CCIE R/S Versus CCNA/CCNP Troubleshooting

Breadth Matters More as You Go Higher in the Cert Pyramid

It's a long story, but I started out planning to blog about a book I used to prep for the CCIE R/S lab troubleshooting section. However, I think there's a broader topic that grows out of what I experienced in the lab. Today I'd like to offer a few thoughts that crystallized around this theme: the CCIE R/S Troubleshooting tasks require such a broad view of everything in the lab blueprint that it may require a different approach than the CCNA and CCNP t'shooting questions. As a result, your preparation, and the tools you use, may need to be a little different. Today I'll describe this one book that I tested when taking the CCIE R/S lab, and discuss why I think this new section requires a little different plan of attack than do the CCNA and CCNP t'shooting topics. At the end, I'll offer a survey to see how you think you'd approach the t'shooting topics on lab day.
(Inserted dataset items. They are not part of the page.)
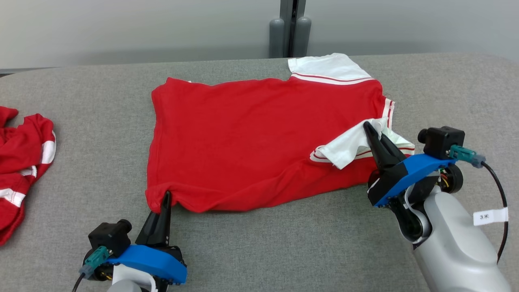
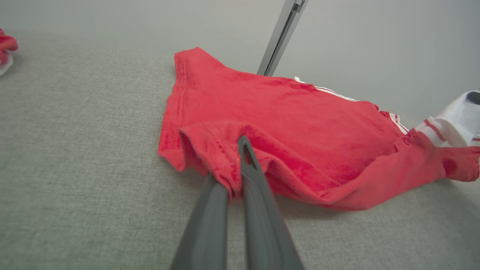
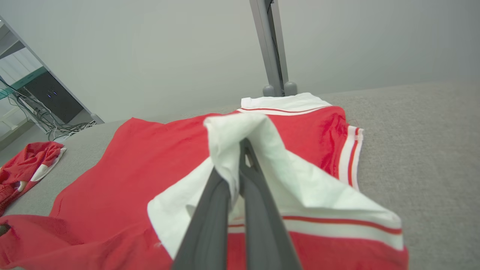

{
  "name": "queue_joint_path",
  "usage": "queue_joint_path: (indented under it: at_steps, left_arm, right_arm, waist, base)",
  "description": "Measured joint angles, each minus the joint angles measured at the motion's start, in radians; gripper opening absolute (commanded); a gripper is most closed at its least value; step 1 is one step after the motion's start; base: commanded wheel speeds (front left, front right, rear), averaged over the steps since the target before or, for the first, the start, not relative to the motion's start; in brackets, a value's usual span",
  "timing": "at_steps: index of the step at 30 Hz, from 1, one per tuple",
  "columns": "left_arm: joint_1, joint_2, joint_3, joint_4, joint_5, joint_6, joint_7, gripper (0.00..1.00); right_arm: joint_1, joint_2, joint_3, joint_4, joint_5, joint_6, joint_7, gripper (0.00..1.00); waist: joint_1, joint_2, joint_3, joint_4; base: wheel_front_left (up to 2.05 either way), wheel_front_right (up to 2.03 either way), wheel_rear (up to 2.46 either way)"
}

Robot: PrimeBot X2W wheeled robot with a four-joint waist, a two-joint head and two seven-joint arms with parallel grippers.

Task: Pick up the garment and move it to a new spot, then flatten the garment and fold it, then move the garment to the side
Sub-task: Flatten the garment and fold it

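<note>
A red garment point(image 1: 251, 138) with white, red-striped sleeves lies spread on the grey table point(image 1: 259, 243), one sleeve at the far edge. My left gripper point(image 1: 166, 196) is shut on the garment's near left hem corner, which bunches up around the fingers point(image 2: 247, 165) in the left wrist view. My right gripper point(image 1: 369, 126) is shut on the white near sleeve point(image 1: 352, 146), lifting it a little off the red cloth. In the right wrist view the white sleeve point(image 3: 270, 168) drapes over both sides of the closed fingers point(image 3: 245, 150).
A second red and white garment point(image 1: 20, 162) lies crumpled at the table's left edge. A grey post point(image 1: 290, 28) stands behind the far edge against a pale wall. Bare grey table runs along the front and right.
</note>
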Motion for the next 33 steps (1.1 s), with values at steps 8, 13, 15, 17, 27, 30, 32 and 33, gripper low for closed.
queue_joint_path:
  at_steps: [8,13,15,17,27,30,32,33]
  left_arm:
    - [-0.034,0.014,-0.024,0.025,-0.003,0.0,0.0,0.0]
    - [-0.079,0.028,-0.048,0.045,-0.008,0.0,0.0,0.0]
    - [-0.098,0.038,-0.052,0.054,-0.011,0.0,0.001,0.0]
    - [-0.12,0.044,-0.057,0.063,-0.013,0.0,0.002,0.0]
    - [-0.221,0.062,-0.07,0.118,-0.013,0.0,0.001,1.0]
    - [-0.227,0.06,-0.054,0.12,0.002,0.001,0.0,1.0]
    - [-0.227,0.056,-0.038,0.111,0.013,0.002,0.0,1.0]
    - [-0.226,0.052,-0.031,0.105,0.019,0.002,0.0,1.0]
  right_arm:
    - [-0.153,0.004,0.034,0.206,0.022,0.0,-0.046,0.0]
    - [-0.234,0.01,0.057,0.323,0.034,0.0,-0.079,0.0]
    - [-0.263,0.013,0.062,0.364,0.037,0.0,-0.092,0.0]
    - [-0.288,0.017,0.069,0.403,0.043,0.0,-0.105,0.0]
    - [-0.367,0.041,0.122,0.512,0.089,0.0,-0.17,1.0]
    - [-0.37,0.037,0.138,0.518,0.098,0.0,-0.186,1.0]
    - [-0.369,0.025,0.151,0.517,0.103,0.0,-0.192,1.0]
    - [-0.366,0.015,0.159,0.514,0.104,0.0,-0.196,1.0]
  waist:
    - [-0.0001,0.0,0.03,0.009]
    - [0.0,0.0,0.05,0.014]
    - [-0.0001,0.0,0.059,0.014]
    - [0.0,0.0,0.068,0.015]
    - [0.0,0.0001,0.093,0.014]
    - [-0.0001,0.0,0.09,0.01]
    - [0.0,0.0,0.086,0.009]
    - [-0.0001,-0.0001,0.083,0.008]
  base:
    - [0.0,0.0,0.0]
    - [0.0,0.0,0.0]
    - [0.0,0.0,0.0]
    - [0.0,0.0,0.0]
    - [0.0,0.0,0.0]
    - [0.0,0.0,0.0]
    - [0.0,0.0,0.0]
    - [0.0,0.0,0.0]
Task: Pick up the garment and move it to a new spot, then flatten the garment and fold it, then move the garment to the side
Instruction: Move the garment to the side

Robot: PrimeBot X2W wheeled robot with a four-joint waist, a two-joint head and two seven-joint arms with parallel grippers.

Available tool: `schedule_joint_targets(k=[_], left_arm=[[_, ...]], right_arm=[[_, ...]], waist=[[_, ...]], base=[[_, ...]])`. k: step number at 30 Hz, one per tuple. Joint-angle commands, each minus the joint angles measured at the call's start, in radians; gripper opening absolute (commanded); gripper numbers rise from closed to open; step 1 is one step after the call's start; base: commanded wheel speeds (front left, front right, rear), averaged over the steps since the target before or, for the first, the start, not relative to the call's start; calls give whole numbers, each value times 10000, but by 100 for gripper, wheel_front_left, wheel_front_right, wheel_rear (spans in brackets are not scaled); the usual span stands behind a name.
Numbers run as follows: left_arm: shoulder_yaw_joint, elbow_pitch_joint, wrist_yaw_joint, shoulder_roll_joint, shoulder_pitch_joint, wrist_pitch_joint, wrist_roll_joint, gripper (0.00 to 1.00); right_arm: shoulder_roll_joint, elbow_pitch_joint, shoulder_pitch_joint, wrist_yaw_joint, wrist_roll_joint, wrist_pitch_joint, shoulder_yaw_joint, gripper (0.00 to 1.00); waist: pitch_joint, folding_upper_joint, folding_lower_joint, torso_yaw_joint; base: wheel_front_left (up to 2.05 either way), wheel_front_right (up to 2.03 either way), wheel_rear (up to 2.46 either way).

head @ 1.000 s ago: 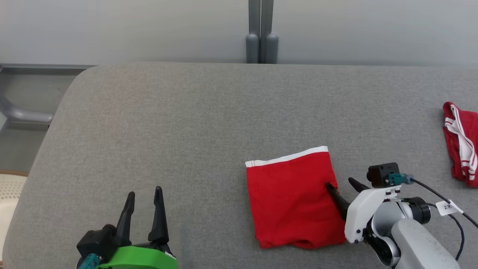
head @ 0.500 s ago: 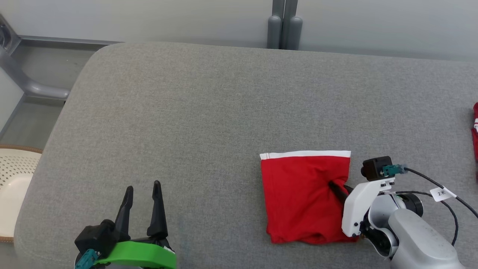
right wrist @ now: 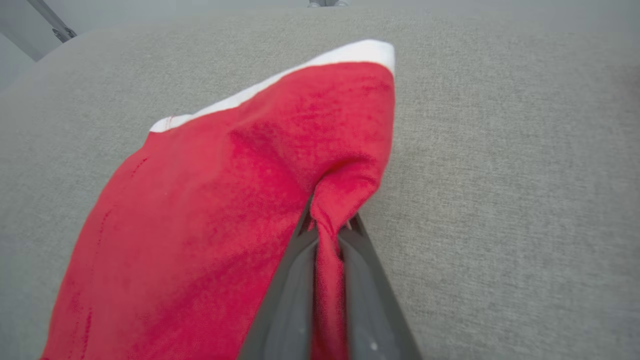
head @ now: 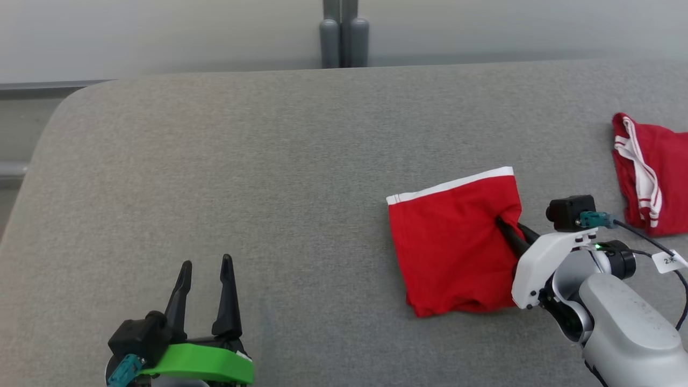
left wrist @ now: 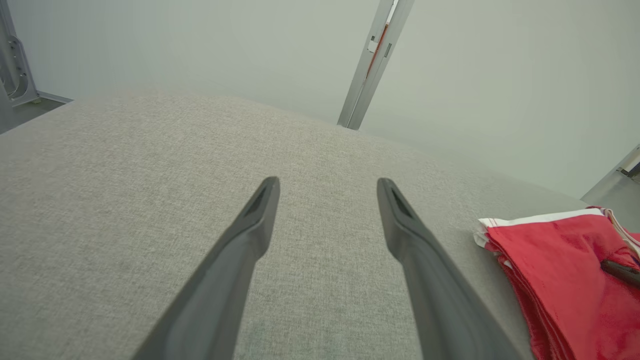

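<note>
The garment [head: 454, 242] is a folded red piece with a white band along its far edge, lying on the grey padded table [head: 269, 161] right of centre. My right gripper [head: 508, 226] is shut on the garment's right edge; the right wrist view shows a pinched ridge of the red garment [right wrist: 225, 200] caught between the two dark fingers [right wrist: 290, 280]. My left gripper [head: 207, 269] stands open at the lower left over bare table, far from the cloth. In the left wrist view the garment [left wrist: 560, 270] lies at the right, and my left gripper [left wrist: 327, 187] holds nothing.
A second red cloth with white stripes [head: 647, 172] lies bunched at the table's far right edge. A grey post [head: 338, 32] stands behind the table against the pale wall. The table's rounded left corner [head: 59, 107] drops off to the floor.
My right gripper has shut on the garment's right edge, bunching the cloth there. The head camera has swung, shifting the whole picture. My left gripper stays open in place.
</note>
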Motion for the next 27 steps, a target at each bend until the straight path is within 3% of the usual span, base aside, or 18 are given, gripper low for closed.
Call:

So, first, the background. If you missed the last two posts (here and here), I took the CCIE R/S lab Beta a few weeks back. I knew that I didn't have time to prep, other than maybe 2 hours of time in airports and on the plane. So, rather than just go and kick the tires in the lab, I decided to test a theory that had been percolating ever since I heard they were adding specific troubleshooting section back to the lab.  I've been a fan of the book "Troubleshooting IP Routing Protocols" from Cisco Press for a while, but I only used it in small intervals. My theory was that it was the perfect book from which to do final prep for the routing protocol topics in the lab's troubleshooting section. I wanted to test the book's use as a final prep tool, hoping it would help me confirm what I knew, brush up on what I'd forgotten, and learn stuff I'd never come across - and do so relatively quickly as a tool used the last week before the test.

To be fair to the authors, I don't think that this book is billed as a "cram" or fill-in-the-holes book for CCIE lab study, but basically, that's how I used it. I already thought it was an excellent book for explaining lots of issues that arise with routing protocols.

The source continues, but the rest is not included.